**TASK OBJECTIVE**
Reproduce the listing below as it stands. Leave out each image.

.....

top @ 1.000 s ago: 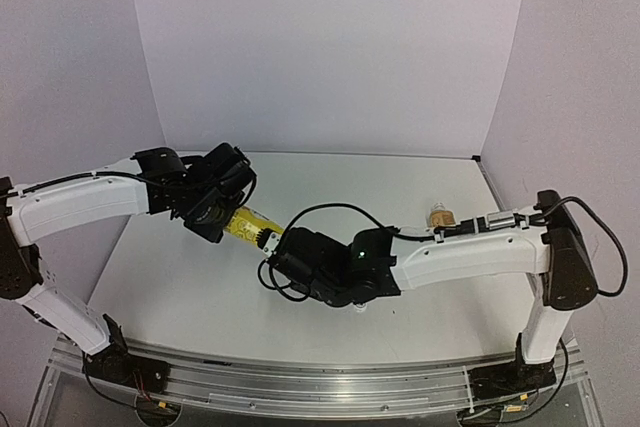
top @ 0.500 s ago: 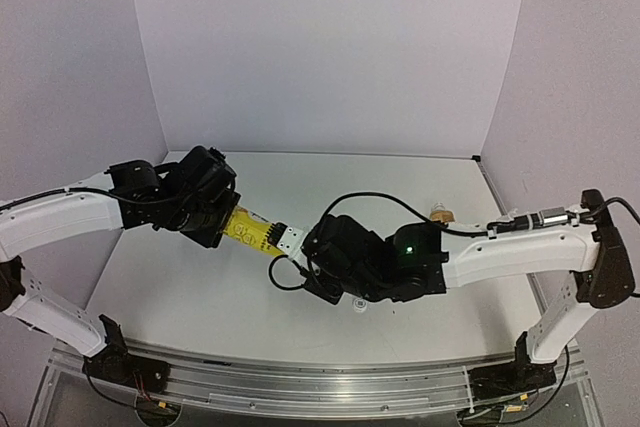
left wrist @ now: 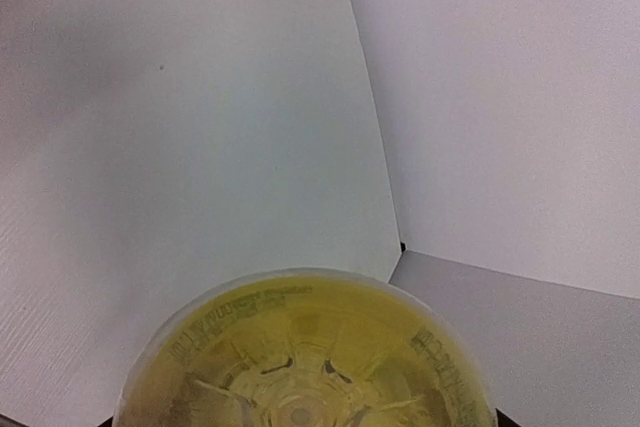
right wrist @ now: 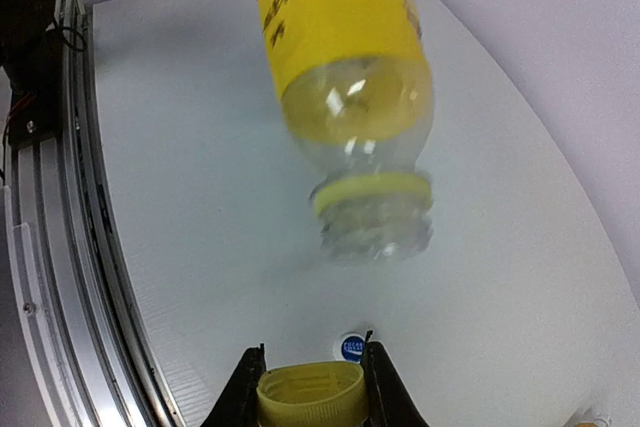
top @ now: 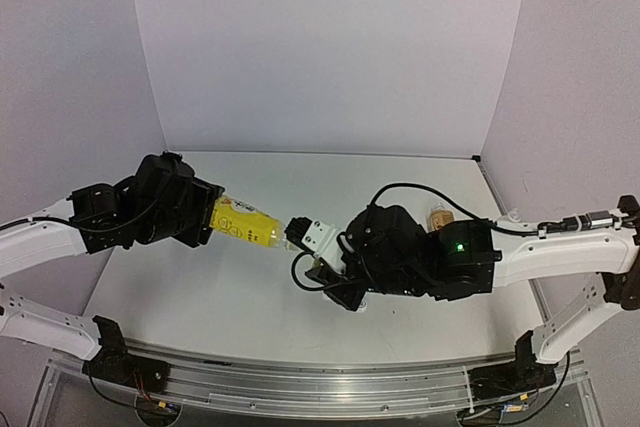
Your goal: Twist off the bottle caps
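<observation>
The slim yellow bottle (top: pixel 246 222) lies level in the air, its base end held in my left gripper (top: pixel 207 217), which is shut on it. Its base fills the bottom of the left wrist view (left wrist: pixel 300 362); the fingers are hidden there. The right wrist view shows the bottle (right wrist: pixel 345 57) with a bare, open neck. My right gripper (top: pixel 297 231) is shut on the yellow cap (right wrist: pixel 310 392), held a short way off the neck. The short amber bottle (top: pixel 440 215) stands behind my right arm. The clear bottle is out of view.
A small blue-and-white cap (right wrist: pixel 351 347) lies on the white table (top: pixel 240 317) below my right gripper. White walls close off the back and sides. A metal rail (top: pixel 320 382) runs along the near edge.
</observation>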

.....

**ANSWER TO THIS EXERCISE**
top @ 1.000 s ago: 
top @ 0.500 s ago: 
left wrist @ now: 
right wrist @ now: 
top @ now: 
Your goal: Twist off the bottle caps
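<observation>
The slim yellow bottle (top: pixel 246 222) lies level in the air, its base end held in my left gripper (top: pixel 207 217), which is shut on it. Its base fills the bottom of the left wrist view (left wrist: pixel 300 362); the fingers are hidden there. The right wrist view shows the bottle (right wrist: pixel 345 57) with a bare, open neck. My right gripper (top: pixel 297 231) is shut on the yellow cap (right wrist: pixel 310 392), held a short way off the neck. The short amber bottle (top: pixel 440 215) stands behind my right arm. The clear bottle is out of view.
A small blue-and-white cap (right wrist: pixel 351 347) lies on the white table (top: pixel 240 317) below my right gripper. White walls close off the back and sides. A metal rail (top: pixel 320 382) runs along the near edge.
</observation>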

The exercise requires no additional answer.